Une AECV exhaustive comparant 12 systèmes d'assainissement comprenant trois variantes de systèmes conventionnels et neuf variantes de systèmes d'assainissement séparatif a été réalisée par Remy (2010) sur la base des résultats obtenus lors du projet démonstratif

européen SCST (Peter-Frohlich et al., 2007). Les variantes de systèmes conventionnels se distinguent principalement entre celle visant un épandage agricole des boues et celles qui incluent leur incinération. Les variantes de systèmes séparatifs peuvent être classées en trois groupes selon la fraction d'eaux usées séparée et son traitement : 1) eaux noires traitées par digestion anaérobie, 2) urine (stockage) et eaux brunes traitées par digestion anaérobie, et 3) urine (stockage) et eaux brunes traitées par compostage. Incluses dans les frontières de l'étude, les matières organiques sont traitées conjointement aux eaux noires ou eaux brunes. Dans les trois groupes, les eaux grises peuvent être traitées dans un réacteur biologique séquentielle (RBS), un marais épurateur ou un réacteur biologique membranaire (RBM).

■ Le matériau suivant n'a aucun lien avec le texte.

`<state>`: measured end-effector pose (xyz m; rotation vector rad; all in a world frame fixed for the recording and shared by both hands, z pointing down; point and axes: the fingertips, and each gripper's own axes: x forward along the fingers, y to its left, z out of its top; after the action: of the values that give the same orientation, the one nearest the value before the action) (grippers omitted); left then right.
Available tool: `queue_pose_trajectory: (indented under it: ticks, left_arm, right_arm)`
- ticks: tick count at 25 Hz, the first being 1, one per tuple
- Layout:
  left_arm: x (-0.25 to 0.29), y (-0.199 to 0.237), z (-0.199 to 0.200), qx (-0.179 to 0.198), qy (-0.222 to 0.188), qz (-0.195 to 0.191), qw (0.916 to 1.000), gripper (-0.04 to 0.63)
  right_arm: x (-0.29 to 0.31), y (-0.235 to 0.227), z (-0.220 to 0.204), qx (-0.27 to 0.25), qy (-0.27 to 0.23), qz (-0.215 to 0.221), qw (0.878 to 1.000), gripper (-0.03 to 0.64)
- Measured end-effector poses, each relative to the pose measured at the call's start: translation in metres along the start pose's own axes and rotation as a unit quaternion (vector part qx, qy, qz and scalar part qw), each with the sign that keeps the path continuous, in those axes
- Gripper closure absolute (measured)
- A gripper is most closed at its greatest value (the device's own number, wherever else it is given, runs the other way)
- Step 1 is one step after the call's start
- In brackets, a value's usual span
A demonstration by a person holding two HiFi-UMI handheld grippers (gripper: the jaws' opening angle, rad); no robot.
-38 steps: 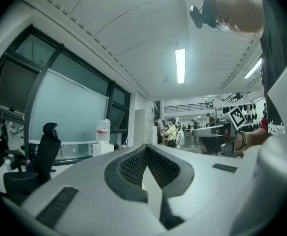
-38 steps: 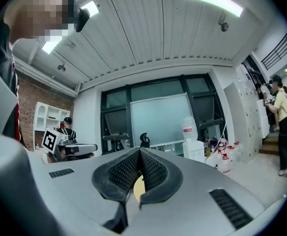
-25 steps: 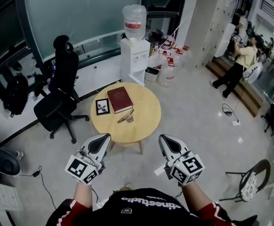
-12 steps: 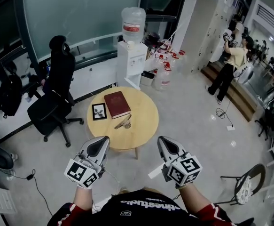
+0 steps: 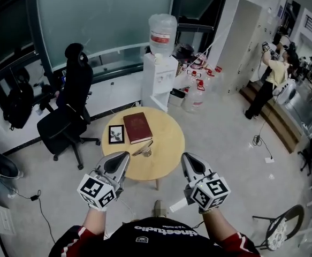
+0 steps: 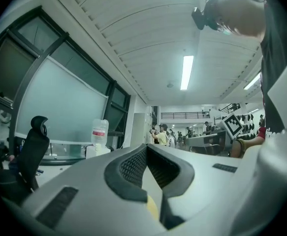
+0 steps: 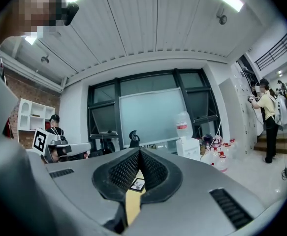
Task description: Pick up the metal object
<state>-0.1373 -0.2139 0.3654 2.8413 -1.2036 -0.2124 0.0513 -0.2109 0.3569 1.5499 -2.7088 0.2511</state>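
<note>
On round wooden surface (image 5: 169,135), metal object (image 5: 143,149) lies toward near edge, just beside red book (image 5: 137,127), near picture frame (image 5: 116,134). Left gripper (image 5: 123,156) and right gripper (image 5: 187,157) both closed, empty, not yet at object.

Risk: jaws arriving unopened shove object; thin metal likely slips from pinch; book gets nudged.

Versus second ago: surface nearer; left gripper tip now overlaps its near edge.
</note>
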Motion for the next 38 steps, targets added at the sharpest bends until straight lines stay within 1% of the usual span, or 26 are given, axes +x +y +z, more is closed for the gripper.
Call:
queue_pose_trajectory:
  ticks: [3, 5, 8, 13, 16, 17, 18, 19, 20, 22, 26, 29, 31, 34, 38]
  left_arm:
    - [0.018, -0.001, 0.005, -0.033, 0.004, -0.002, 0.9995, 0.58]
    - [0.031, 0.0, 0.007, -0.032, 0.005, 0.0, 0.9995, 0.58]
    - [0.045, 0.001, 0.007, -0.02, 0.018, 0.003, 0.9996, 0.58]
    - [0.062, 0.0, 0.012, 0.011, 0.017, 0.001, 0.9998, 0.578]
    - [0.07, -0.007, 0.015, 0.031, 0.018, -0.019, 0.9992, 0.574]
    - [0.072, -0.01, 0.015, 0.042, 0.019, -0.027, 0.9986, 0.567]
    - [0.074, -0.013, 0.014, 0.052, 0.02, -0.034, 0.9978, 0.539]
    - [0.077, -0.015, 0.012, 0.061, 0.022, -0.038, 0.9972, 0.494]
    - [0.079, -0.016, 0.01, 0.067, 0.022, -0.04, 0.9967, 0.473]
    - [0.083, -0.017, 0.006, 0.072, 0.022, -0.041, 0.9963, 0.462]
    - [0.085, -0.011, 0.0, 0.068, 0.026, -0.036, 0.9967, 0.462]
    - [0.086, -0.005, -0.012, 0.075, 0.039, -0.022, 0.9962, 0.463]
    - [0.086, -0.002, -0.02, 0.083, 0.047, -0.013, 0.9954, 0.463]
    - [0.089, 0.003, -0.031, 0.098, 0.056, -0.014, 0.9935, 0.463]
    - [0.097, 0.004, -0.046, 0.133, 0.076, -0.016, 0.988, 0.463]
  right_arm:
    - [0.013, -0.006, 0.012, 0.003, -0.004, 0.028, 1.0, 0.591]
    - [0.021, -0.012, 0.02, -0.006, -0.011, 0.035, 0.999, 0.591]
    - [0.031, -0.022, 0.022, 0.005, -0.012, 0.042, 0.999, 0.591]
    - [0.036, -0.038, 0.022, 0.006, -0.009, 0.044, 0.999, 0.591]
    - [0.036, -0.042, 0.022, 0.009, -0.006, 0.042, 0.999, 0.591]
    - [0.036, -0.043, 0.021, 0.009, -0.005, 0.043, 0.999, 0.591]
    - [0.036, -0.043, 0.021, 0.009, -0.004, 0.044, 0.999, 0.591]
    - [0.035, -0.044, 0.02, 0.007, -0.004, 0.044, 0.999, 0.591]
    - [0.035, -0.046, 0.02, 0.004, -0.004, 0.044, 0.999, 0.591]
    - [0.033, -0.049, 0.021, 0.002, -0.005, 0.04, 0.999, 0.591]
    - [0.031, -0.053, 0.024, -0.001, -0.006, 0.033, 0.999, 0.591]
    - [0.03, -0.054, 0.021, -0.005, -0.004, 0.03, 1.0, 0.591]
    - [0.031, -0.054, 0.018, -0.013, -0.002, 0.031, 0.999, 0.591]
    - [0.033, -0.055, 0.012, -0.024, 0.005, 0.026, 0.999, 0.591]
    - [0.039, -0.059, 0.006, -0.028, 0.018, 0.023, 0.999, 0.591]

Présentant les scores d'impacts obtenus pour huit catégories (niveau intermédiaire -

midpoint), l'étude de Remy (2010) conclut qu'il n'est pas possible de déterminer quelle

approche d'assainissement ou quel type de systèmes séparatifs serait préférable aux systèmes conventionnels, puisqu'aucun système comparé n'obtient de scores d'impacts inférieurs aux autres à toutes les catégories d'impacts. Le système conventionnel recyclant les boues sur les terres agricoles affiche une performance supérieure au système conventionnel dont les boues sont incinérées relativement à la consommation d'énergie primaire et aux changements climatiques, mais subit quelques reculs au niveau de l'acidification et des impacts reliés à la toxicité humaine et l'écotoxicité. Les variantes de systèmes séparatifs des eaux noires et celles séparant l'urine et les eaux brunes montrent des bénéfices à tous les indicateurs en comparaison avec les systèmes conventionnels, sauf à l'acidification, et, pour les variantes ayant un marais épurateur pour traiter les eaux grises, un recul au niveau de l'eutrophisation. Toutefois, les variantes du système séparatif qui incluent un marais épurateur impliquent des scores d'impacts inférieurs à ceux obtenus par les variantes traitant les eaux grises avec un RBS ou un MBR au niveau de la consommation énergétique et des changements climatiques. Dans une étude subséquente, Remy et Jekel (2012) ont montré que l'inclusion des matières organiques dans les frontières de l'étude constituait un avantage au niveau énergétique pour les systèmes séparatifs incluant la digestion anaérobie des eaux noires ou eaux brunes. Cet avantage est attribuable à la production énergétique plus grande liée à l'ajout de matières organiques dans le digesteur anaérobie (biogaz) des systèmes séparatifs par rapport aux

systèmes conventionnels qui traitent les résidus alimentaires par compostage, un procédé qui consomme de l'énergie au lieu dans produire. Finalement, l'étude de Remy (2010) souligne que les variantes de systèmes séparatifs procurent un score d'impacts nettement moindre pour les catégories reliées à la toxicité humaine et l'écotoxicité par rapport aux systèmes conventionnels en raison d'une réduction des émissions de métaux sur les terres agricoles. Cette réduction s'explique par le fait que la fraction solide résultant du traitement des eaux grises (les solides restent fixés au marais épurateur ou sont incinérés), dans laquelle se trouvent la majeure partie des métaux des eaux usées, n'est pas épandue sur les terres agricoles.